Разумеется, я не была кипучей! А они что, ожидали, что я стану неистовствовать? Что же касается соблазнительности… Если речь шла о том, чтобы использовать женские ухищрения для привлечения мужского внимания, то я просто не знала, как это делается, и не осмеливалась пробовать. Чего вообще ожидали от меня эти дамы, ведь все мыслимые правила хорошего поведения мать вдолбила в меня после первой неудачной попытки выдать меня за Генриха в Мелёне. Ничто не должно было сорвать переговоры в Труа. Ничто! Моя речь и манеры должны были быть безупречными. Я настолько забила себе голову наставлениями, что цепенела при мысли о мести Изабеллы, в случае если Генрих вновь меня отвергнет.

Но эти надменные английские дамы, разумеется, ничего не знали. Да и откуда им было знать, если этого не знал даже Генрих – я бы ни за что ему в этом не призналась! Я бы не вынесла презрительного неодобрения на его лице при упоминании о том, что я намеренно стала слабой и податливой.

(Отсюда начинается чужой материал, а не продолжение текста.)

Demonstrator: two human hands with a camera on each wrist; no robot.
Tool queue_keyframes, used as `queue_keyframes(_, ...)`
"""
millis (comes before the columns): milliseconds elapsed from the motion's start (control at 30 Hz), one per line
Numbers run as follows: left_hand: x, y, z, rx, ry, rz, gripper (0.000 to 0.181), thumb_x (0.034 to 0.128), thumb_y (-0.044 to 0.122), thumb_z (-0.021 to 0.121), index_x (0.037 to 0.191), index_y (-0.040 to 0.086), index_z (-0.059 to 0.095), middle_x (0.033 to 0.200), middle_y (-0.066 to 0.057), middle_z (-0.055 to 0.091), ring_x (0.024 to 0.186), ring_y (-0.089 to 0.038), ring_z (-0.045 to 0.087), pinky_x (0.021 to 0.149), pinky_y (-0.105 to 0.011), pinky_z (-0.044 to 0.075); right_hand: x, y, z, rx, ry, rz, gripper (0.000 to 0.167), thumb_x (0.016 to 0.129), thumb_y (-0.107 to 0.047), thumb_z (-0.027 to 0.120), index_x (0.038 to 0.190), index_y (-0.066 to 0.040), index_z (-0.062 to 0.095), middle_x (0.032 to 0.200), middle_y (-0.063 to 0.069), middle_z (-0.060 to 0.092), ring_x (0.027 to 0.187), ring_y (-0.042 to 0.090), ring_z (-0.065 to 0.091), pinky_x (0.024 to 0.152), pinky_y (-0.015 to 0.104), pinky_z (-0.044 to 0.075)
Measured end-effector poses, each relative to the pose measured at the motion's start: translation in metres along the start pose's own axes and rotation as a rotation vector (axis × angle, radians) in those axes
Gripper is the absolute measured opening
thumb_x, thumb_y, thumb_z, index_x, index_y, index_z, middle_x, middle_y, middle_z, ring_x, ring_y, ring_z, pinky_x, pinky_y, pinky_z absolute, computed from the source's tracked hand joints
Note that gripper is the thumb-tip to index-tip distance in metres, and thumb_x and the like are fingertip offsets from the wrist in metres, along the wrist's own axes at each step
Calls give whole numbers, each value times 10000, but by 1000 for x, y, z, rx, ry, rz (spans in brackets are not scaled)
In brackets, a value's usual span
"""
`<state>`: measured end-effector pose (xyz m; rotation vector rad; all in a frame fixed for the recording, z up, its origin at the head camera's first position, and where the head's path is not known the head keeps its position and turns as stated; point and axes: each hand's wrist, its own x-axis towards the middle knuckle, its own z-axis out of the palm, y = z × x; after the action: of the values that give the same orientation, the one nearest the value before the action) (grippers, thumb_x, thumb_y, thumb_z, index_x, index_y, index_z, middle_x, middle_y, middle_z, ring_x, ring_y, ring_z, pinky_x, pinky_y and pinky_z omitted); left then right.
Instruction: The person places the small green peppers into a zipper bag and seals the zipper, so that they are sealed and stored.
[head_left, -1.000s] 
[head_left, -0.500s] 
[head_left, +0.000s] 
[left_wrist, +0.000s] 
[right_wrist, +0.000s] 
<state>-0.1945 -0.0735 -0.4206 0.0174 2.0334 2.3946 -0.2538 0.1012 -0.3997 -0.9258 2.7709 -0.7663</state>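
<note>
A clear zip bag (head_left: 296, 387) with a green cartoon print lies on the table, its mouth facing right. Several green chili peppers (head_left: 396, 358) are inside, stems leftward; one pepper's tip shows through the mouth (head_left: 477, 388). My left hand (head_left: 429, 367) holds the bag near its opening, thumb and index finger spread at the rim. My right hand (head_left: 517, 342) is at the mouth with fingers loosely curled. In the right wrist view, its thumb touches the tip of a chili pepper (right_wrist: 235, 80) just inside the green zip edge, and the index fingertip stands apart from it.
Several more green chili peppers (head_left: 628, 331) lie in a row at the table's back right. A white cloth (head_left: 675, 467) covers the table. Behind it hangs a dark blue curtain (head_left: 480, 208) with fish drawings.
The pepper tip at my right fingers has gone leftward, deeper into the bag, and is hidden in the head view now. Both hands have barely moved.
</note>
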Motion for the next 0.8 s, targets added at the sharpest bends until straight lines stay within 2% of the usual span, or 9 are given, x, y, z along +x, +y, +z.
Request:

Я чувствовала на себе взгляд матери, даже несмотря на то, что она сидела на другом конце стола и разговаривала с кем-то, кого я не видела. У меня пересохло во рту, и я поднесла к губам кубок, но он был почти пуст – на дне осталось лишь несколько капель. Занервничав под пристальным взглядом Изабеллы, я неловко поставила кубок обратно; золоченый сосуд опрокинулся, покатился по столу, проливая на белоснежную скатерть остатки вина, а затем со звоном упал на паркетный пол.

Я была в ужасе от собственной неловкости; у меня перехватило дыхание, и я принялась старательно молиться, чтобы никто ничего не заметил. Мольбы мои оказались напрасными: похоже, все до единого в этом зале обратили внимание на то, как неуклюжа новая французская жена короля, роняющая свой инкрустированный драгоценными камнями золотой кубок на пол прямо посреди свадебного пиршества.